_What to do_:
Everything in the listing below must be set down again exactly, apart from the pictures.

_Data extract_:
[Start of Attachment]

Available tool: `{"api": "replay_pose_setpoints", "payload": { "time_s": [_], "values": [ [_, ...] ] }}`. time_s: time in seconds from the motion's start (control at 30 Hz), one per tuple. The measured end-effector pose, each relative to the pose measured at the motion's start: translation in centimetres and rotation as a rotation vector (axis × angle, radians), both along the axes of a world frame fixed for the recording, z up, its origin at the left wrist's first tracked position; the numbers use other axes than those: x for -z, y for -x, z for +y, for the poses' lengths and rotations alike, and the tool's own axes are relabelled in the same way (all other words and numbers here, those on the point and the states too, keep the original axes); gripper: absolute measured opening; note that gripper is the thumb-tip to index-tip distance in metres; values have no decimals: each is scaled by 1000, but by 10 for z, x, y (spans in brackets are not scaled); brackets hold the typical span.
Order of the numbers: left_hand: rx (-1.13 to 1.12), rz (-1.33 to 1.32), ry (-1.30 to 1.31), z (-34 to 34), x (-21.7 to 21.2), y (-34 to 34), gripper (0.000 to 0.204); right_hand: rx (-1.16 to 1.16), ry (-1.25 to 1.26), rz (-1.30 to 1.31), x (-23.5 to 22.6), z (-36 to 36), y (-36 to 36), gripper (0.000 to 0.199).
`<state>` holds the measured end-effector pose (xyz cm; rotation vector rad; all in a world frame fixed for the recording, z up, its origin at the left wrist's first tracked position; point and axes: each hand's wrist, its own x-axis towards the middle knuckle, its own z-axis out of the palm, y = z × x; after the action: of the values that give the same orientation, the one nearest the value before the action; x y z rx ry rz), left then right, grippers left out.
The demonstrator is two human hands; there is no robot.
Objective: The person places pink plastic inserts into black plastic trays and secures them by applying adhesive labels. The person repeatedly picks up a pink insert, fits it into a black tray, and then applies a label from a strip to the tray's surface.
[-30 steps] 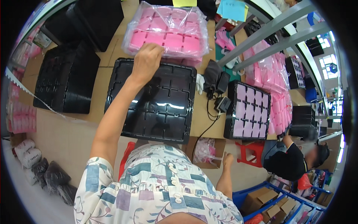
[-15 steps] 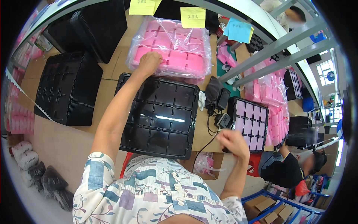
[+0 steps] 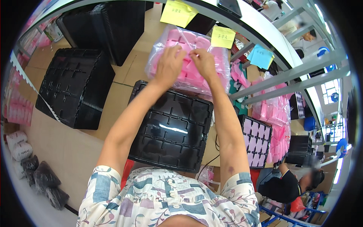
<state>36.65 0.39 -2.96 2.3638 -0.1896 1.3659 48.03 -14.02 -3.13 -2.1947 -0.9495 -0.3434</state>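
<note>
Both my hands are over a stack of pink moulded pieces (image 3: 190,69) in a clear plastic bag (image 3: 221,62) at the table's far side. My left hand (image 3: 170,66) rests at the left part of the stack with bent fingers. Close beside it, my right hand (image 3: 204,63) pinches at the top of the stack. What either hand's fingertips hold is too small to make out. Below my forearms lies a glossy black plastic tray (image 3: 172,128) with a grid of shallow compartments, and its visible cells hold no pieces.
Tall stacks of black trays (image 3: 72,90) stand at the left. To the right is a black tray with pale pink pieces (image 3: 257,140), beside bagged pink pieces (image 3: 274,109). Sticky notes (image 3: 223,37) hang from the shelf edge. A co-worker (image 3: 283,187) sits at the lower right.
My right hand has swung up from beside the right-hand tray to the pink stack. My left hand remains at the stack, a little farther along it. The whole view has shifted slightly.
</note>
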Motion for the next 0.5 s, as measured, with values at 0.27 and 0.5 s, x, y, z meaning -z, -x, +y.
{"api": "replay_pose_setpoints", "payload": {
  "time_s": [0.27,0.5],
  "values": [
    [912,621,2292,1,20,23,58,-4,-151,206,-21,-20,22,14],
    [627,563,2342,29,21,-16,56,45,-120,63,-5,-26,50,11]
  ]
}}
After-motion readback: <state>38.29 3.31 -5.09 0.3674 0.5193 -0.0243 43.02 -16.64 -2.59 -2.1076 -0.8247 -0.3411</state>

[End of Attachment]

_Result_:
Available tool: `{"api": "replay_pose_setpoints", "payload": { "time_s": [_], "values": [ [_, ...] ] }}`. time_s: time in seconds from the motion's start (control at 30 Hz), one per tuple. The measured end-effector pose, each relative to the pose measured at the motion's start: translation in centimetres and rotation as a rotation vector (axis × angle, radians), both along the axes of a world frame fixed for the recording, z up, its origin at the left wrist's first tracked position; the numbers use other axes than those: x for -z, y for -x, z for +y, for the poses' lengths and rotations alike, and the tool's own axes are relabelled in the same way (all other words and numbers here, those on the point and the states too, keep the original axes); gripper: absolute measured opening; note that gripper is the thumb-tip to index-tip distance in metres; values have no decimals: each is scaled by 1000, but by 10 for z, x, y (spans in brackets are not scaled); brackets hold the typical span.
Order of the numbers: left_hand: rx (-1.13 to 1.12), rz (-1.33 to 1.32), ry (-1.30 to 1.31), z (-34 to 34), x (-21.7 to 21.2), y (-34 to 34), gripper (0.000 to 0.204); right_hand: rx (-1.16 to 1.16), ry (-1.25 to 1.26), rz (-1.30 to 1.31), x (-23.5 to 22.6), z (-36 to 36), y (-36 to 36), gripper (0.000 to 0.199).
`<state>` holds the measured end-effector pose (xyz cm; rotation vector rad; all in a world frame fixed for the recording, z up, its origin at the left wrist's first tracked position; point and axes: each hand's wrist, its own x-axis towards the middle knuckle, its own z-axis out of the palm, y = z × x; after the action: of the values that give the same orientation, the one nearest the value before the action; x y z rx ry rz), left then right, grippers left out.
The demonstrator is two human hands; there is no robot.
Objective: The person places pink plastic inserts into black plastic trays and secures them by applying adhesive labels. The person repeatedly picks up a pink insert, fits it into a black tray, and then applies a label from a strip to the tray's surface.
[-30 steps] 
[-15 steps] 
[+0 steps] 
<state>36.65 0.39 -2.96 2.3638 -0.1896 1.3659 48.03 -14.02 -3.13 -2.1947 -0.9495 -0.3434</state>
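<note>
Both my hands are over a stack of pink moulded pieces (image 3: 190,69) in a clear plastic bag (image 3: 221,62) at the table's far side. My left hand (image 3: 170,66) rests at the left part of the stack with bent fingers. Close beside it, my right hand (image 3: 204,63) pinches at the top of the stack. What either hand's fingertips hold is too small to make out. Below my forearms lies a glossy black plastic tray (image 3: 172,128) with a grid of shallow compartments, and its visible cells hold no pieces.
Tall stacks of black trays (image 3: 72,90) stand at the left. To the right is a black tray with pale pink pieces (image 3: 257,140), beside bagged pink pieces (image 3: 274,109). Sticky notes (image 3: 223,37) hang from the shelf edge. A co-worker (image 3: 283,187) sits at the lower right.
My right hand has swung up from beside the right-hand tray to the pink stack. My left hand remains at the stack, a little farther along it. The whole view has shifted slightly.
</note>
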Motion for the next 0.5 s, as measured, with values at 0.27 and 0.5 s, x, y, z meaning -z, -x, +y.
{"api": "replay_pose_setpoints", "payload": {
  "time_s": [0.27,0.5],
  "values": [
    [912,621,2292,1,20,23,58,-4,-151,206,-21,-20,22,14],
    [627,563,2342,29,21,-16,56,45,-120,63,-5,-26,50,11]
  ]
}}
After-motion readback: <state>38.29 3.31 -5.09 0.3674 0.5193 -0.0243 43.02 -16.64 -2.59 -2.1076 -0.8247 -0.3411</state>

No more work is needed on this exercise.